**Work instruction:**
Could you count the lines below that include the word "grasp" and give only the number?

**Dataset entries:**
- Opening Delimiter -

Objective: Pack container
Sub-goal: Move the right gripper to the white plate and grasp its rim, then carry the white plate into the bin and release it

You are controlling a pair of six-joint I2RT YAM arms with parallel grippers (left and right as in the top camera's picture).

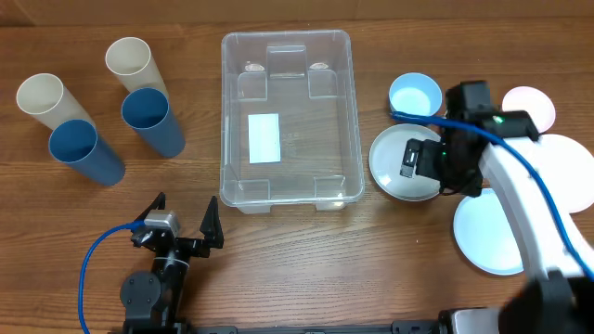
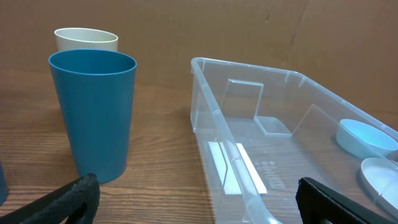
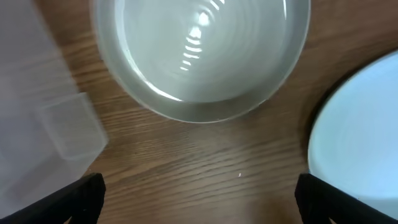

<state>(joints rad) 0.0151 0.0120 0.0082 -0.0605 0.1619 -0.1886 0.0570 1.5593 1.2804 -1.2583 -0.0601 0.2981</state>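
Observation:
The clear container [image 1: 287, 56] stands empty in the middle of the table, with a white label on its base. It also shows in the left wrist view [image 2: 273, 118] and at the left edge of the right wrist view [image 3: 43, 93]. My left gripper [image 1: 184, 223] rests open and empty near the table's front edge, left of the container's front corner. My right gripper [image 1: 422, 160] is open and empty, hovering over a white bowl [image 1: 390, 172] just right of the container. In the right wrist view the bowl [image 3: 199, 56] lies ahead of the open fingers.
Two blue cups [image 1: 153, 121] [image 1: 85, 152] and two cream cups [image 1: 130, 63] [image 1: 46, 98] lie at the left. A small blue bowl [image 1: 414, 94], a pink plate [image 1: 531, 104], a white plate [image 1: 571, 172] and a light blue plate [image 1: 487, 237] sit at the right.

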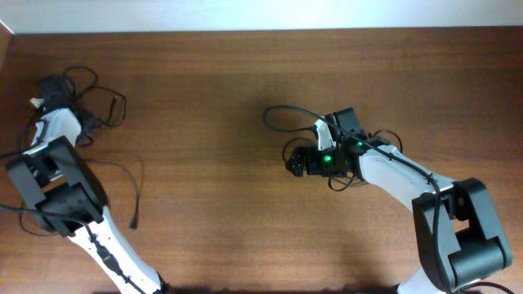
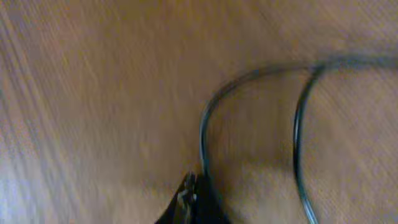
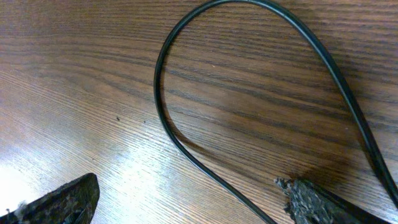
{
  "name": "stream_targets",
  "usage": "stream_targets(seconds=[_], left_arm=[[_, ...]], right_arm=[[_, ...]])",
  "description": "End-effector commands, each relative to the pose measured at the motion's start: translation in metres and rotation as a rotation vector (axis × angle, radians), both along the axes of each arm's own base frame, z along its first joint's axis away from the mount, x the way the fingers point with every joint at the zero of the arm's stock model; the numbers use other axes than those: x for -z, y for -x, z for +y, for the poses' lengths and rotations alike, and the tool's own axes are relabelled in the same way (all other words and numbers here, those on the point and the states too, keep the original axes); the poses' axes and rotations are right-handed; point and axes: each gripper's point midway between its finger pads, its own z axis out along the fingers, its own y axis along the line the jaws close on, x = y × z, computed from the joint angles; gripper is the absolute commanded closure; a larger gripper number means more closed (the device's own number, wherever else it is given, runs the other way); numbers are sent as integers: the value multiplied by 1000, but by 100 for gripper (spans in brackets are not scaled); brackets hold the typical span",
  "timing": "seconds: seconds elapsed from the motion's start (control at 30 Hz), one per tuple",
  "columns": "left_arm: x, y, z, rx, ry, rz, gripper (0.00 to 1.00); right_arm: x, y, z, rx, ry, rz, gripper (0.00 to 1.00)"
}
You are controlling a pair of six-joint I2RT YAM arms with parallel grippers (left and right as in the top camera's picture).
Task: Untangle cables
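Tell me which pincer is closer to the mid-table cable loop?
Right. The right pincer is open just beside the cable loop; the left pincer is far away at the table's left edge, among other tangled cables.

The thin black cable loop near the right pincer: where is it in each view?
Overhead: right of centre, thin black cable loop up-left of the right pincer.
Left wrist: not in it; a different, blurred black cable shows.
Right wrist: the loop arches across the middle, above the pincer's fingers.
Shared landmark: the brown wooden table.
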Motion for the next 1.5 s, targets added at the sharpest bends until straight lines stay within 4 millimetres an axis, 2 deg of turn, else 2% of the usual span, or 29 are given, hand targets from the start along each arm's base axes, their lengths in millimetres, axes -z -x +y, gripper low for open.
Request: stream_targets(seconds=[0.0, 0.07, 0.1, 0.17, 0.2, 0.23, 0.27, 0.3, 0.4, 0.5, 0.57, 0.67, 0.73, 0.77, 0.9, 0.97, 1.0, 1.03, 1.07, 1.1, 1.13, 1.2, 1.23, 1.27, 1.3, 1.33, 1.4, 1.43, 1.47], left_arm=[[7, -12, 6, 3, 3, -69, 100], [5, -7, -9, 31, 70, -48, 100], [-7, -2, -15, 2, 95, -48, 100], [-65, 15, -27, -96, 135, -106, 100], [-81, 14, -46, -78, 223, -148, 100], [-85, 9, -65, -24, 309, -172, 100], [-84, -1, -96, 56, 426, -190, 100], [-82, -6, -108, 96, 438, -182, 100], [-71, -44, -164, 360, 335, -147, 100], [-33, -56, -185, 396, 194, -35, 100], [-9, -48, -177, 362, 150, 39, 100], [22, -31, -131, 253, 83, 119, 100], [23, -18, -92, 174, 82, 107, 99], [20, -7, -51, 92, 73, 73, 96], [14, 17, 29, -59, 30, -26, 89], [12, 28, 51, -99, 42, -64, 90], [14, 26, 47, -79, 85, -81, 89], [19, 18, 25, -11, 211, -118, 82], [21, 10, 5, 47, 313, -156, 38], [15, 2, -26, 124, 464, -212, 1], [8, -1, -38, 154, 523, -237, 1], [-21, 3, -56, 181, 580, -248, 10], [-38, 7, -64, 187, 589, -243, 21], [-52, 8, -72, 202, 597, -248, 42], [-75, 9, -91, 237, 620, -257, 87], [-89, 8, -108, 271, 643, -263, 100], [-95, 5, -142, 328, 693, -239, 100], [-90, 7, -174, 377, 729, -172, 100], [-84, 17, -192, 376, 755, -98, 100]], right_arm=[[27, 12, -19, 41, 103, 59, 1], [28, 13, -20, 40, 104, 63, 1], [28, 13, -20, 40, 104, 63, 1], [28, 13, -20, 41, 104, 62, 1], [27, 12, -19, 41, 103, 58, 1], [27, 11, -19, 41, 101, 52, 1], [27, 10, -19, 41, 99, 49, 1], [27, 10, -19, 41, 99, 49, 1], [27, 11, -19, 41, 101, 55, 1], [28, 14, -20, 40, 106, 66, 1], [28, 14, -20, 40, 106, 67, 1], [28, 15, -20, 40, 107, 70, 1], [29, 15, -21, 40, 108, 72, 1], [29, 15, -21, 40, 108, 71, 1], [30, 14, -20, 41, 106, 68, 1], [30, 16, -21, 40, 109, 77, 1], [30, 17, -21, 40, 110, 80, 1], [31, 17, -21, 40, 111, 82, 1], [31, 17, -21, 40, 111, 83, 1], [31, 19, -20, 36, 110, 90, 1], [31, 21, -20, 34, 109, 96, 1], [32, 26, -15, 16, 114, 103, 1], [31, 26, -12, 6, 114, 96, 1], [31, 26, -9, -1, 116, 86, 1], [31, 25, -6, -10, 120, 73, 1], [31, 25, -6, -9, 123, 71, 1], [31, 22, -6, -7, 125, 59, 1], [31, 22, -6, -6, 125, 58, 1], [31, 22, -6, -6, 125, 58, 1]])
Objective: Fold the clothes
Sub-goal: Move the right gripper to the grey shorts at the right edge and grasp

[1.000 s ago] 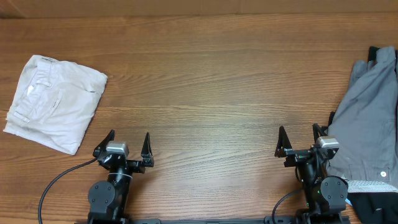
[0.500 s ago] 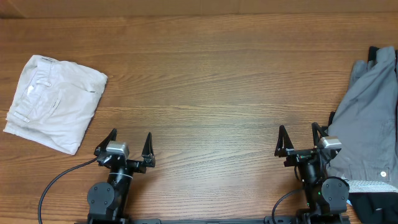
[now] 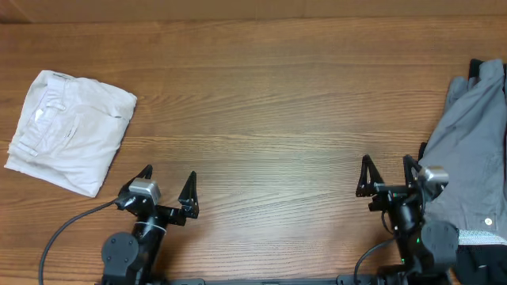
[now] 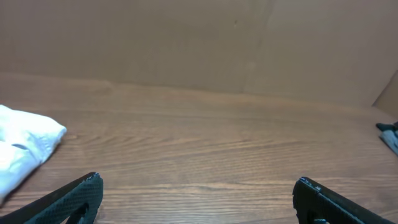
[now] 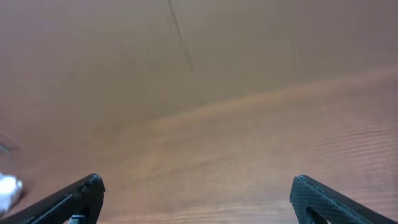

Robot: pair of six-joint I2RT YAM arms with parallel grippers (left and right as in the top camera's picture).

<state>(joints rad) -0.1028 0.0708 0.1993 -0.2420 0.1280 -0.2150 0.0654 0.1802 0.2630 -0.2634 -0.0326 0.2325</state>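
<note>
On the table (image 3: pixel 261 95) we judge the grey shorts (image 3: pixel 471 142) limp and light, best pinched at an edge; left pincer (image 3: pixel 168 172) and right pincer (image 3: pixel 386 160) gape empty.

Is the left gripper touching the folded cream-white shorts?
Apart. The overhead view shows bare wooden table between the left gripper and the folded cream-white shorts.

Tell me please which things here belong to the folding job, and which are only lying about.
For the job:
- grey shorts, at the far right, not yet folded

Only lying about:
- cream-white folded shorts, at the far left
- black garment, in the near right corner
</note>
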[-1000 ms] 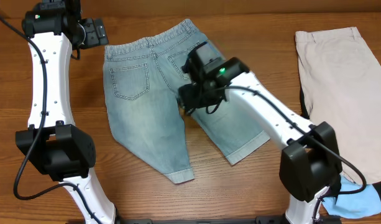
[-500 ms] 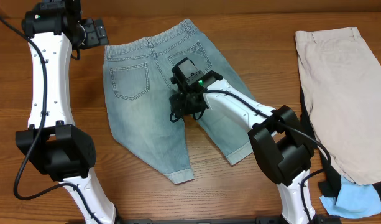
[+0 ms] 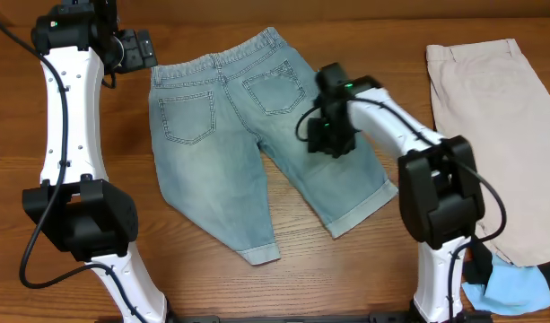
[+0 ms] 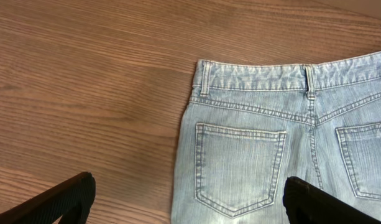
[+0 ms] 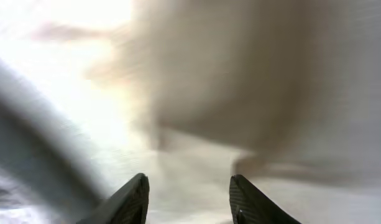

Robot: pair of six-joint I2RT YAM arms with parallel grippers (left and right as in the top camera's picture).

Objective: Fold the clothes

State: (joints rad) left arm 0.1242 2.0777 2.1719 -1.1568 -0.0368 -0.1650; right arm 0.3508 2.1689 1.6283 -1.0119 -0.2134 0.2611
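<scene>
1. The denim shorts (image 3: 222,152) lie flat in the middle of the wooden table (image 3: 346,274). Their back pockets face up, the waistband is toward the far edge, and the cuffed legs splay toward the near side.
2. The right gripper (image 3: 333,136) hangs over the shorts' leg on the robot's right. Its wrist view is badly blurred, but the two fingers (image 5: 135,198) stand apart with nothing visible between them.
3. The left gripper (image 3: 138,47) hovers just off the waistband's far left corner. Its fingers (image 4: 63,200) are spread wide and hold nothing.
4. Beige shorts (image 3: 490,126) lie well apart at the right edge, over a black garment (image 3: 476,265). A pale-blue cloth (image 3: 517,289) shows at the near right corner.
</scene>
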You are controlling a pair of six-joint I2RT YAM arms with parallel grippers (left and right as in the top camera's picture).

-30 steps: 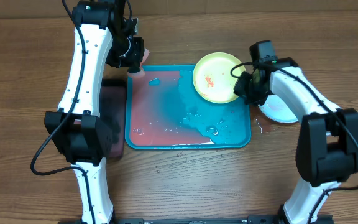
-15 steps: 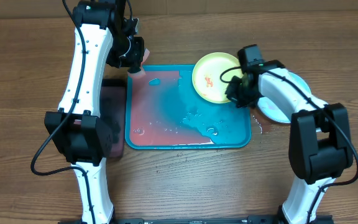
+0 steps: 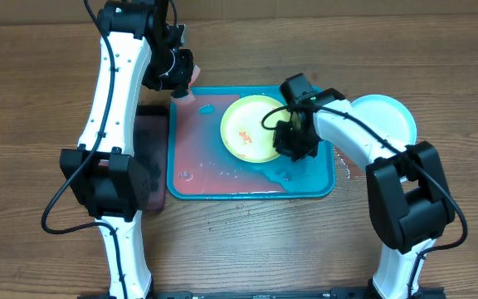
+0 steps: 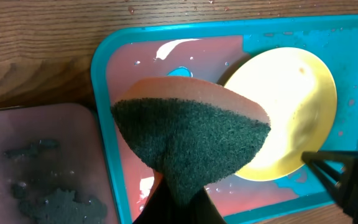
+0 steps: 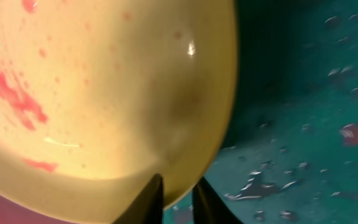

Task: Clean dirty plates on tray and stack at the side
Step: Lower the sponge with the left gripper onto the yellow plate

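Right pincer (image 3: 293,141) clamped on lime-green plate (image 3: 251,129) rim, mid tray (image 3: 305,178) | left pincer (image 3: 177,79) gripping sponge (image 4: 191,137) above tray's upper-left corner | light blue plate (image 3: 384,116) right | black tray (image 3: 149,158) left

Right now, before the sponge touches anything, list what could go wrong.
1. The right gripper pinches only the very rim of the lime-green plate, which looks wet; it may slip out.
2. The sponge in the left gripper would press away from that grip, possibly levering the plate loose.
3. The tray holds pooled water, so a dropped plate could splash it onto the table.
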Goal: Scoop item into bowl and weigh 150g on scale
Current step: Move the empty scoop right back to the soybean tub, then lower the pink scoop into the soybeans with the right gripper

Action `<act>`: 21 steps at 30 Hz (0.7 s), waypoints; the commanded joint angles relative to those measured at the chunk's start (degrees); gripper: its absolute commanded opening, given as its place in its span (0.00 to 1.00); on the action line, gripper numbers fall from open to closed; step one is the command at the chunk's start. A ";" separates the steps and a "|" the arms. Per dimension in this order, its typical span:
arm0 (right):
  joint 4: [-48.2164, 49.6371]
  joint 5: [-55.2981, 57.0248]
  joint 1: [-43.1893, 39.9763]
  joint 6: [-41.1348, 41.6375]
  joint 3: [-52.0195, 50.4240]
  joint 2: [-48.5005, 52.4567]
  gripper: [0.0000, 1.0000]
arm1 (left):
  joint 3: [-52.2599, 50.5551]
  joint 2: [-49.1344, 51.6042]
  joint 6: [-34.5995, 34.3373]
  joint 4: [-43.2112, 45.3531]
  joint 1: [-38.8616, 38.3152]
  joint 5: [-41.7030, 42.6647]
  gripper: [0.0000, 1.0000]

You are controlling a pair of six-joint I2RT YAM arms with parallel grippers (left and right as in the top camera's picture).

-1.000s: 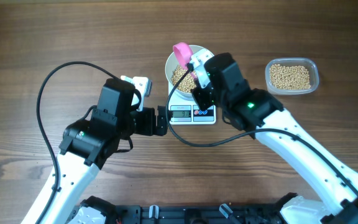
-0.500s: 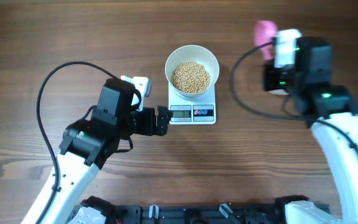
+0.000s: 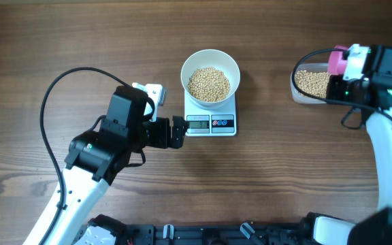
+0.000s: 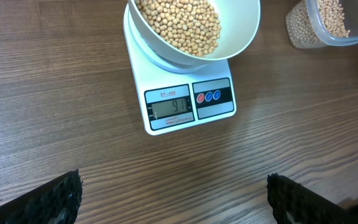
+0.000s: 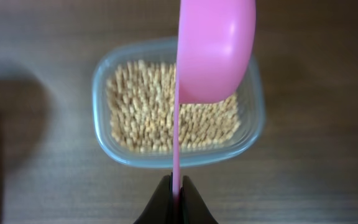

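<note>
We are judging the task as partly done. The bowl (image 3: 210, 57) is sitting on the scale (image 3: 210, 124) with a heap of beans (image 3: 209, 84) inside, and the display seems to be showing about 90, so more scooping is probably needed. The right gripper (image 5: 176, 186) is pinching the handle of the scoop (image 5: 216, 50) over the tub (image 5: 101, 118). The left gripper (image 4: 173, 193) is waiting near the scale, fingers wide apart and empty. The right wrist view is blurred, so we are not seeing whether the scoop is loaded.
</note>
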 commanded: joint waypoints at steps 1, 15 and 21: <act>-1.62 -0.11 -0.02 -1.11 -0.63 4.15 0.04 | 0.17 -0.20 0.50 0.13 -0.26 0.63 1.00; -2.78 4.92 -0.04 -1.14 -0.85 7.02 0.04 | 0.17 -0.20 0.50 0.13 -0.26 0.66 1.00; -2.29 5.09 -0.02 -1.14 -0.94 7.91 0.04 | 0.17 -0.20 0.50 0.13 -0.26 0.66 1.00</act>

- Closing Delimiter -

**Output for this exercise:**
2